Sunday, October 6, 2019

Concurrent query execution in Apache Lucene

Apache Lucene is a wonderfully concurrent pure Java search engine, easily able to saturate the available CPU or IO resources on your server, if you ask it to. The concurrency model for a "typical" Lucene application is one thread per query at search time, but did you know Lucene can also execute a single query concurrently using multiple threads to greatly reduce how long your slowest queries take?

Lucene's IndexSearcher class, responsible for executing incoming queries to find their top matching hits from your index, accepts an optional Executor (e.g. a thread pool) during construction. If you pass an Executor and your CPUs are idle enough (i.e. your server is well below its red-line QPS throughput capacity), Lucene will use multiple concurrent threads to find the top overall hits for each query.

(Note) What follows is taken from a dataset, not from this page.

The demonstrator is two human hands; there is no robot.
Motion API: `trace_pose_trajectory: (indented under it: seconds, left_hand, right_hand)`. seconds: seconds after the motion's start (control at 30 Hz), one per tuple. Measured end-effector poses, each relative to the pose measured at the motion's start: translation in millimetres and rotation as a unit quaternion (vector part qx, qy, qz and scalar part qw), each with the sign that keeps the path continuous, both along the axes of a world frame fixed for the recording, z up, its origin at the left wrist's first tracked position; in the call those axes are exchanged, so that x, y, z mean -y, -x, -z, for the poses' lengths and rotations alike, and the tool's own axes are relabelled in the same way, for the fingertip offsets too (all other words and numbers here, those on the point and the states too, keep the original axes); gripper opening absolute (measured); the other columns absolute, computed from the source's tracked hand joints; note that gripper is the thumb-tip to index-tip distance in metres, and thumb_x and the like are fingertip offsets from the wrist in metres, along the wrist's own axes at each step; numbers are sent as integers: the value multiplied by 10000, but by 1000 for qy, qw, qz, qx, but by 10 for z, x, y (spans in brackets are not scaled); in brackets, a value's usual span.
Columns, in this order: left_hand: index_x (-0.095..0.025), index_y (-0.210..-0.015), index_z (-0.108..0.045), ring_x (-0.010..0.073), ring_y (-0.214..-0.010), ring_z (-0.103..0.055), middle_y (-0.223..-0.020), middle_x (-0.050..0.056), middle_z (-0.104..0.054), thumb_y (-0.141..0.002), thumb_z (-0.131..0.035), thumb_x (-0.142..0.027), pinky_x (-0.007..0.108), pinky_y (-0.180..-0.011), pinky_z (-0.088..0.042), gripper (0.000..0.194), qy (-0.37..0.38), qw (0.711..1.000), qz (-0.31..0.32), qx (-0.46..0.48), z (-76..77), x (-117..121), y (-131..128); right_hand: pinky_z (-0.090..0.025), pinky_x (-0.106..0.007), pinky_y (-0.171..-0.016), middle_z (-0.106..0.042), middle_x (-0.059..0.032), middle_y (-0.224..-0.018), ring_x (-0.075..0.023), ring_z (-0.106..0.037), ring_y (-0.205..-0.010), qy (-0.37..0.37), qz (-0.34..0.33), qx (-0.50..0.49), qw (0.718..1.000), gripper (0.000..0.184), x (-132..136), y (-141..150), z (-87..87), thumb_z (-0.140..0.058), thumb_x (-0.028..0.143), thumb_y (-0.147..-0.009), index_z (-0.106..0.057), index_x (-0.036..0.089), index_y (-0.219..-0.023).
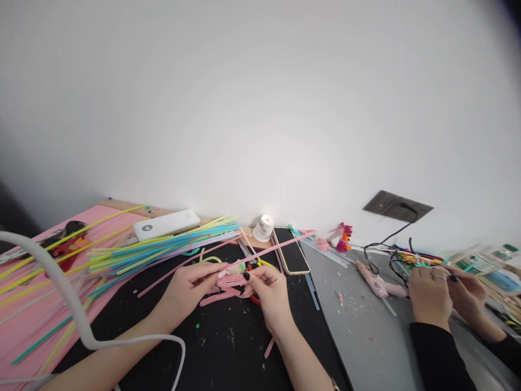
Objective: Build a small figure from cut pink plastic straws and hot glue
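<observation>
Over the black mat, my left hand pinches the left side of a bent pink pipe cleaner piece. My right hand grips its right side, thumb and fingers pressed together. One long pink stem sticks out from the piece toward the upper right. A small pale green and cream part shows between my hands; its kind I cannot make out. Just behind my right hand lie scissors, partly hidden by the fingers and the pink stems.
Many coloured pipe cleaners lie at left beside a white power bank. A white cable crosses the left foreground. A paper cup and a phone stand behind. At right are a pink glue gun and a co-worker's hands.
</observation>
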State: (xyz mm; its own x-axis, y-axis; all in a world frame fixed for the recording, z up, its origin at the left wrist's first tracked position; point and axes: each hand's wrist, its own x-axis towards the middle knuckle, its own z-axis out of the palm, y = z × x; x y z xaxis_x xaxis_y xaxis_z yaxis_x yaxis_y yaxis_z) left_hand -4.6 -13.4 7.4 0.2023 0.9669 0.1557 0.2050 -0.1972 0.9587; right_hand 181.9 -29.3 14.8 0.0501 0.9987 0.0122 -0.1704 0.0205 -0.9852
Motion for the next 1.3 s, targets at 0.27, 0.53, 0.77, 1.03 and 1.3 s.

How does it do that? A Lucene index is segmented, which makes searching it an embarassingly parallel problem: each query must visit all segments in the index, collecting their globally competitive hits. When the query is single-threaded, because you did not pass an Executor to IndexSearcher, that one query thread must visit all segments sequentially. If the index is large, and your queries are costly, those queries will naturally require high CPU cost and wall clock time to find the top hits. This will cause high long-pole (P90+) query latencies even when you are running the server well below its red-line QPS (throughput) capacity.

Instead, when you do pass an Executor to IndexSearcher, the segments in the index are first grouped up front into single thread work units called thread slices. By default, large segments belong to their own thread slice and up to 5 smaller segments with at most 250K total documents will be coalesced into a single thread slice, since they are presumably quick to search sequentially by a single thread. You can easily customize how segments are coalesced into thread slices by subclassing IndexSearcher and overriding its protected slices method. Each incoming query is then executed concurrently, as long as the server is idle enough to spend multiple CPU cores on one query, with one thread working on each thread slice for that query.

This powerful feature was originally proposed almost 16 years ago by Jean-François Halleux and then committed by Doug Cutting himself (hello Doug!) and finally refactored into IndexSearcher almost 9 years ago, and has since undergone a bunch of iterative improvements, many unfolding now thanks to Atri Sharma, recently added new Lucene/Solr committer. Such is the distributed power of passionate open-source software development!

Concurrent query execution is a surprisingly little known sleeper feature in Lucene, since it is not yet exposed in Elasticsearch nor Solr, two popular distributed search applications that build on Lucene. Their concurrency model is instead concurrent search across index shards (usually on different servers) for a single query, but using single-threaded search within each shard.

This means many concurrent independent queries are required in order to saturate cluster wide CPU or IO resources. Until the cluster sees at least that minimum floor QPS, the full hardware resources cannot be utilized. For use cases that often see high query rates, this limitation is acceptable. But other common use-cases that have a large index and lower query rate would benefit substantially from concurrent query execution within a single cluster node if Elasticsearch or Solr were to use this feature.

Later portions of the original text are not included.